> _About this task_: In duplicating the lines below, keep every word unchanged and drop the pictures.

<<<<

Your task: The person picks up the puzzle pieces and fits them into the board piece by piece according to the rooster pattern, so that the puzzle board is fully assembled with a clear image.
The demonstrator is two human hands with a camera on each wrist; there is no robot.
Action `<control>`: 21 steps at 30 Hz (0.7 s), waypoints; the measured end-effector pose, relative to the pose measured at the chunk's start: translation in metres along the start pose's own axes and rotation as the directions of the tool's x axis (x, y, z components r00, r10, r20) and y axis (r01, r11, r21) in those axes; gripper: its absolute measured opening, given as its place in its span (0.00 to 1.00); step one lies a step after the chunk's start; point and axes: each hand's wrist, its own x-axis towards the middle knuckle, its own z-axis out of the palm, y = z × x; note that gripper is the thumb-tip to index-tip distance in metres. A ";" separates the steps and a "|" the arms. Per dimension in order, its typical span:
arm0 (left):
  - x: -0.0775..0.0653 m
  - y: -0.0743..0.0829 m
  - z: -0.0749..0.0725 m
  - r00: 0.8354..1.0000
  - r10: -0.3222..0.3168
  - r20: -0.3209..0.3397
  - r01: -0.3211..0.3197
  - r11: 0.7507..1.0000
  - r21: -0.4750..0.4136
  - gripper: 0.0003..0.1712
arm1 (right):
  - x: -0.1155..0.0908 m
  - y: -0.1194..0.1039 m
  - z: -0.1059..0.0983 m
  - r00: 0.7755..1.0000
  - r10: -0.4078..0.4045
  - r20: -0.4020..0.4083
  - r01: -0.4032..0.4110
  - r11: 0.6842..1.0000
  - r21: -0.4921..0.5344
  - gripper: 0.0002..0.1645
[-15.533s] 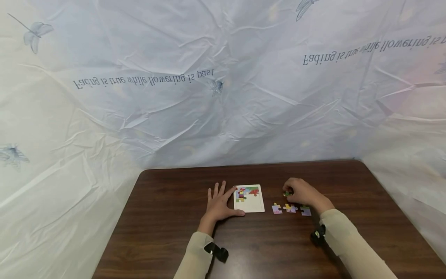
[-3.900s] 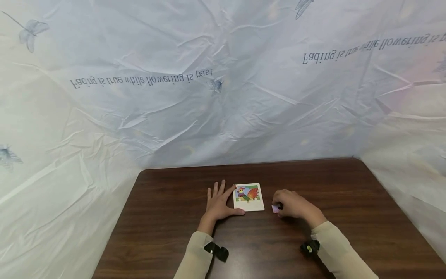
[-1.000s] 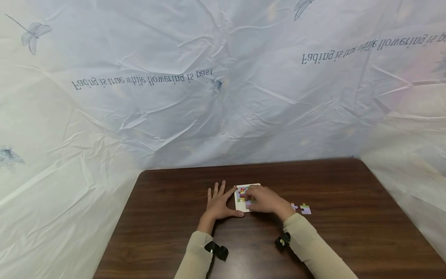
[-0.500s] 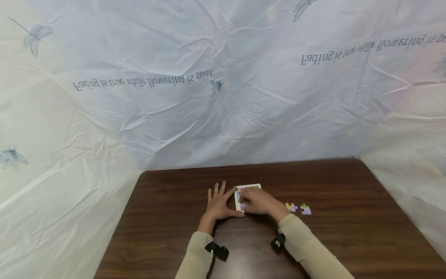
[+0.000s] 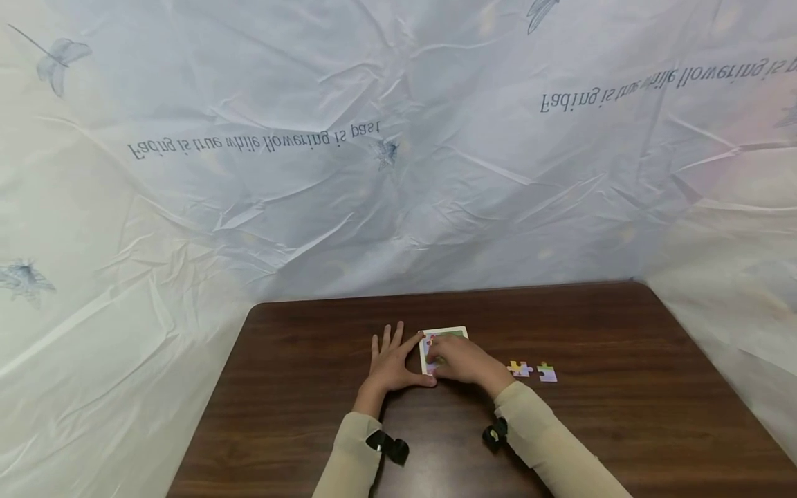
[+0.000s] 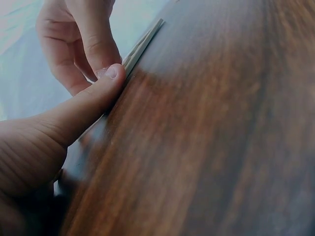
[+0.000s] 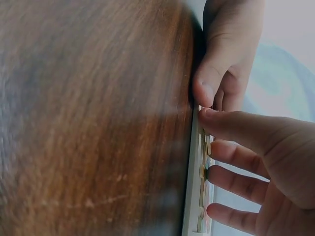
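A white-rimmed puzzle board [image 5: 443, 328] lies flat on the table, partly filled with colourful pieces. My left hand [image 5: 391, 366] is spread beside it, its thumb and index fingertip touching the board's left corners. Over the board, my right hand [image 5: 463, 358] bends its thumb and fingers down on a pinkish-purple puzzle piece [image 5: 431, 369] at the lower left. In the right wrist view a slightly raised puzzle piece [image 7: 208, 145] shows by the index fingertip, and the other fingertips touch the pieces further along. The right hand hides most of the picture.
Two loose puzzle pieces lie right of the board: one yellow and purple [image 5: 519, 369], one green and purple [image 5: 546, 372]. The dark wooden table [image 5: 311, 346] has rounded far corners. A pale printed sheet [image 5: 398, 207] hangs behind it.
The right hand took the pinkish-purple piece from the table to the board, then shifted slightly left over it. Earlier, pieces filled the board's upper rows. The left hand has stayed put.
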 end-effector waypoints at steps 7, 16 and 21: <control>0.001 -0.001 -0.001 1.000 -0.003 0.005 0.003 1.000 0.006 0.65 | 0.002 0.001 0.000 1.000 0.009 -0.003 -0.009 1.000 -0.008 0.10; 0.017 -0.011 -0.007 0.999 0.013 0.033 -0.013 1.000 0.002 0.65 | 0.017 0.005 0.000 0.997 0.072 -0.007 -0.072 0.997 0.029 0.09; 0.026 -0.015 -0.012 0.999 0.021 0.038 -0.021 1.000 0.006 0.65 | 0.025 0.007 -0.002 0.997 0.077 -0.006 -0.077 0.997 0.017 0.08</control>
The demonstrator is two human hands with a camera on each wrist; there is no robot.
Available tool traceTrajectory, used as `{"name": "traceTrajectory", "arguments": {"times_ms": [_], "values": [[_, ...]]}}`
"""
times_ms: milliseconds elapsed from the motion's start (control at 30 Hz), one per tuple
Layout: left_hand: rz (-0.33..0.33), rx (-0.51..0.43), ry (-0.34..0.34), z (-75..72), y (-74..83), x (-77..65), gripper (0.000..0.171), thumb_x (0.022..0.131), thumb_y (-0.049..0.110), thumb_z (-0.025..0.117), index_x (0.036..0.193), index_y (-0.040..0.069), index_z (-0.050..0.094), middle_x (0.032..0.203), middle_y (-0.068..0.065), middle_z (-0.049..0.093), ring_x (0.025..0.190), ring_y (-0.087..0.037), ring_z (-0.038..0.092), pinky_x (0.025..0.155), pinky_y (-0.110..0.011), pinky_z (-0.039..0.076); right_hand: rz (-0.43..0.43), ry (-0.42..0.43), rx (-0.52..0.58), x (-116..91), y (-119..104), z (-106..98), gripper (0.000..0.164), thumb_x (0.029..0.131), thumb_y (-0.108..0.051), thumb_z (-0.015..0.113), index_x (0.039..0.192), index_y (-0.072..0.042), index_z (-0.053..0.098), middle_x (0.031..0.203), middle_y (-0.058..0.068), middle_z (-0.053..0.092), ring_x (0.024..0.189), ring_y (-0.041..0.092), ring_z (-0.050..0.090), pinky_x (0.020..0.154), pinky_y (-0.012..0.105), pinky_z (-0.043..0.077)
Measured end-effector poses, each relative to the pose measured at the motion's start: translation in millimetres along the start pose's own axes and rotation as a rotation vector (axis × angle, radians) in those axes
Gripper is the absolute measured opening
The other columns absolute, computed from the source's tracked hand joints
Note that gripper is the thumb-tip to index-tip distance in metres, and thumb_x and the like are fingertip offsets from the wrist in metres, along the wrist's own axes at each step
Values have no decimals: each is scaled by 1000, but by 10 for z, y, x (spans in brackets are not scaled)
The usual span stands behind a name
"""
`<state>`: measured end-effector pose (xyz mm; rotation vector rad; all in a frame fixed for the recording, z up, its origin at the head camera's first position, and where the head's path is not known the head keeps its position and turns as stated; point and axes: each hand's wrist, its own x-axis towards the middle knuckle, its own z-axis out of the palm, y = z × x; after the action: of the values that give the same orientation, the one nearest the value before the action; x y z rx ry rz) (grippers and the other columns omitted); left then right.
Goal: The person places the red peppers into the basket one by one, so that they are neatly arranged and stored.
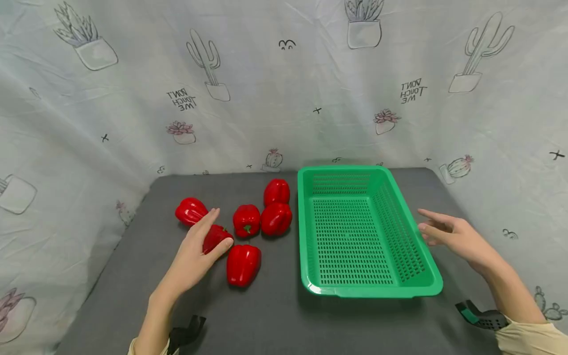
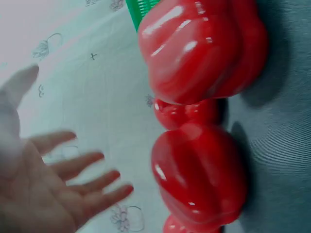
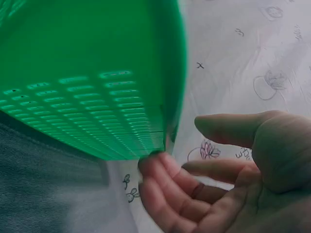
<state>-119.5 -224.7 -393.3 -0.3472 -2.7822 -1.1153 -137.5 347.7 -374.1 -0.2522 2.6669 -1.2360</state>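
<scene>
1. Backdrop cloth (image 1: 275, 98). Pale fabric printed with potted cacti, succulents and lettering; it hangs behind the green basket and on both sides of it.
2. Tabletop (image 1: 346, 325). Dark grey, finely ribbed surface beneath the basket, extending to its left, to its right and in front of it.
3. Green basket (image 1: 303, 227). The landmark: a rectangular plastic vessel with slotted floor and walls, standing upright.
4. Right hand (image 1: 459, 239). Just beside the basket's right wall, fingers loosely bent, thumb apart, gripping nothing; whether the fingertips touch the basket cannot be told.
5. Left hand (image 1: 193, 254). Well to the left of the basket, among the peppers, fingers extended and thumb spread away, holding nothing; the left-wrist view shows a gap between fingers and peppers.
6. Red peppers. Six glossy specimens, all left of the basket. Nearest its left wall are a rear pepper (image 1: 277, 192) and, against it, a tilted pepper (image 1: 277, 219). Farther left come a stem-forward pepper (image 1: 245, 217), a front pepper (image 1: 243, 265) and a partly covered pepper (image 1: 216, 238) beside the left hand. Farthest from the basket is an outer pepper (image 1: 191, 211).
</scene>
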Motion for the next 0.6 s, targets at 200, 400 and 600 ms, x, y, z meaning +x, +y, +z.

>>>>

> _Response to this exercise_:
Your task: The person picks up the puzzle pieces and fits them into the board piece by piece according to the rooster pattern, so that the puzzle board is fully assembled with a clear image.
The demonstrator is two human hands with a camera on each wrist; there is no robot.
Action `<control>`: 21 steps at 30 Hz (0.7 s), waypoints; the measured end-effector pose, relative to the pose measured at the chunk's start: translation in metres along the start pose's own axes and rotation as the directions of the tool's x axis (x, y, z components r00, r10, r20) and y axis (r01, r11, r21) in those axes; gripper: its absolute measured opening, given as its place in its span (0.00 to 1.00); step one lies a step after the chunk's start; point and axes: each hand's wrist, its own x-axis towards the middle knuckle, its own z-axis out of the palm, y = z × x; note that gripper is the thumb-tip to index-tip distance in metres. A ";" separates the steps and a "|" the arms. Per dimension in order, its typical span:
arm0 (left):
  - x: -0.0775..0.0653 m
  - y: -0.0743..0.0829 m
  - z: -0.0749..0.0725 m
  - r00: 0.8354..1.0000
  - r10: -0.3222..0.3168
  - r20: -0.3209..0.3397
  - r01: -0.3211..0.3197
  - r11: 0.7507..1.0000
  - r21: -0.4750..0.4136
  - gripper: 0.0003..0.1712
arm1 (right):
  - x: -0.1155..0.0908 m
  - y: -0.1194..0.1039 m
  - z: -0.1059..0.0983 m
  - r00: 0.7755..1.0000
  - r10: -0.4078..0.4045
  - r20: -0.4020..0.4083
  - r01: -0.4032..0.4110
  - r11: 0.6842..1.0000
  - r21: -0.4921..0.5344
  - gripper: 0.0002..0.1645
[-15.533s] 
[-3.900s] 
[-1.000s] 
[-0.500s] 
[+0.000s] 
[+0.000s] 
[+0.000s] 
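A white-rimmed puzzle board [image 5: 443, 328] lies flat on the table, partly filled with colourful pieces. My left hand [image 5: 391, 366] is spread beside it, its thumb and index fingertip touching the board's left corners. Over the board, my right hand [image 5: 463, 358] bends its thumb and fingers down on a pinkish-purple puzzle piece [image 5: 431, 369] at the lower left. In the right wrist view a slightly raised puzzle piece [image 7: 208, 145] shows by the index fingertip, and the other fingertips touch the pieces further along. The right hand hides most of the picture.
Two loose puzzle pieces lie right of the board: one yellow and purple [image 5: 519, 369], one green and purple [image 5: 546, 372]. The dark wooden table [image 5: 311, 346] has rounded far corners. A pale printed sheet [image 5: 398, 207] hangs behind it.
The right hand took the pinkish-purple piece from the table to the board, then shifted slightly left over it. Earlier, pieces filled the board's upper rows. The left hand has stayed put.
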 end-effector waypoints at steps 7, 16 and 21: <control>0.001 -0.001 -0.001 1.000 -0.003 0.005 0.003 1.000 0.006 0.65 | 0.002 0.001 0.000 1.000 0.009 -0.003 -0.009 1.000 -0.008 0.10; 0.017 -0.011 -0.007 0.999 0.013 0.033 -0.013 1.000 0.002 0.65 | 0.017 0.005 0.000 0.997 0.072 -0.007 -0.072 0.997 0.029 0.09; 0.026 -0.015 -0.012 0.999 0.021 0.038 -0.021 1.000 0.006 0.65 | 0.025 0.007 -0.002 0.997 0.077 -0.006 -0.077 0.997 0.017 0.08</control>
The demonstrator is two human hands with a camera on each wrist; there is no robot.
Available tool traceTrajectory, used as `{"name": "traceTrajectory", "arguments": {"times_ms": [_], "values": [[_, ...]]}}`
"""
times_ms: milliseconds elapsed from the motion's start (control at 30 Hz), one per tuple
Layout: left_hand: rz (-0.33..0.33), rx (-0.51..0.43), ry (-0.34..0.34), z (-75..72), y (-74..83), x (-77..65), gripper (0.000..0.171), thumb_x (0.022..0.131), thumb_y (-0.049..0.110), thumb_z (-0.025..0.117), index_x (0.036..0.193), index_y (-0.040..0.069), index_z (-0.050..0.094), middle_x (0.032..0.203), middle_y (-0.068..0.065), middle_z (-0.049..0.093), ring_x (0.025..0.190), ring_y (-0.087..0.037), ring_z (-0.038..0.092), pinky_x (0.025..0.155), pinky_y (-0.110..0.011), pinky_z (-0.039..0.076); right_hand: rz (-0.43..0.43), ry (-0.42..0.43), rx (-0.52..0.58), x (-116..91), y (-119..104), z (-106..98), gripper (0.000..0.164), thumb_x (0.029..0.131), thumb_y (-0.108..0.051), thumb_z (-0.015..0.113), index_x (0.039..0.192), index_y (-0.072..0.042), index_z (-0.053..0.098), middle_x (0.031..0.203), middle_y (-0.058..0.068), middle_z (-0.053..0.092), ring_x (0.024..0.189), ring_y (-0.041..0.092), ring_z (-0.050..0.090), pinky_x (0.020..0.154), pinky_y (-0.012..0.105), pinky_z (-0.043..0.077)
Measured end-effector poses, each relative to the pose measured at the motion's start: translation in millimetres along the start pose's own axes and rotation as a rotation vector (axis × angle, radians) in those axes
Gripper is the absolute measured opening
The other columns absolute, computed from the source's tracked hand joints
Note that gripper is the thumb-tip to index-tip distance in metres, and thumb_x and the like are fingertip offsets from the wrist in metres, along the wrist's own axes at each step
Values have no decimals: each is scaled by 1000, but by 10 for z, y, x (spans in brackets are not scaled)
The usual span stands behind a name
"""
`<state>`: measured end-effector pose (xyz mm; rotation vector rad; all in a frame fixed for the recording, z up, its origin at the head camera's first position, and where the head's path is not known the head keeps its position and turns as stated; point and axes: each hand's wrist, its own x-axis towards the middle knuckle, its own z-axis out of the palm, y = z × x; after the action: of the values that give the same orientation, the one nearest the value before the action; x y z rx ry rz) (grippers and the other columns omitted); left then right.
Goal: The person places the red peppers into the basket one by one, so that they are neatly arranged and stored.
<state>-119.5 -224.7 -393.3 -0.3472 -2.7822 -1.1153 -137.5 347.7 -374.1 -0.2522 2.6669 -1.2360</state>
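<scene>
1. Backdrop cloth (image 1: 275, 98). Pale fabric printed with potted cacti, succulents and lettering; it hangs behind the green basket and on both sides of it.
2. Tabletop (image 1: 346, 325). Dark grey, finely ribbed surface beneath the basket, extending to its left, to its right and in front of it.
3. Green basket (image 1: 303, 227). The landmark: a rectangular plastic vessel with slotted floor and walls, standing upright.
4. Right hand (image 1: 459, 239). Just beside the basket's right wall, fingers loosely bent, thumb apart, gripping nothing; whether the fingertips touch the basket cannot be told.
5. Left hand (image 1: 193, 254). Well to the left of the basket, among the peppers, fingers extended and thumb spread away, holding nothing; the left-wrist view shows a gap between fingers and peppers.
6. Red peppers. Six glossy specimens, all left of the basket. Nearest its left wall are a rear pepper (image 1: 277, 192) and, against it, a tilted pepper (image 1: 277, 219). Farther left come a stem-forward pepper (image 1: 245, 217), a front pepper (image 1: 243, 265) and a partly covered pepper (image 1: 216, 238) beside the left hand. Farthest from the basket is an outer pepper (image 1: 191, 211).
</scene>
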Motion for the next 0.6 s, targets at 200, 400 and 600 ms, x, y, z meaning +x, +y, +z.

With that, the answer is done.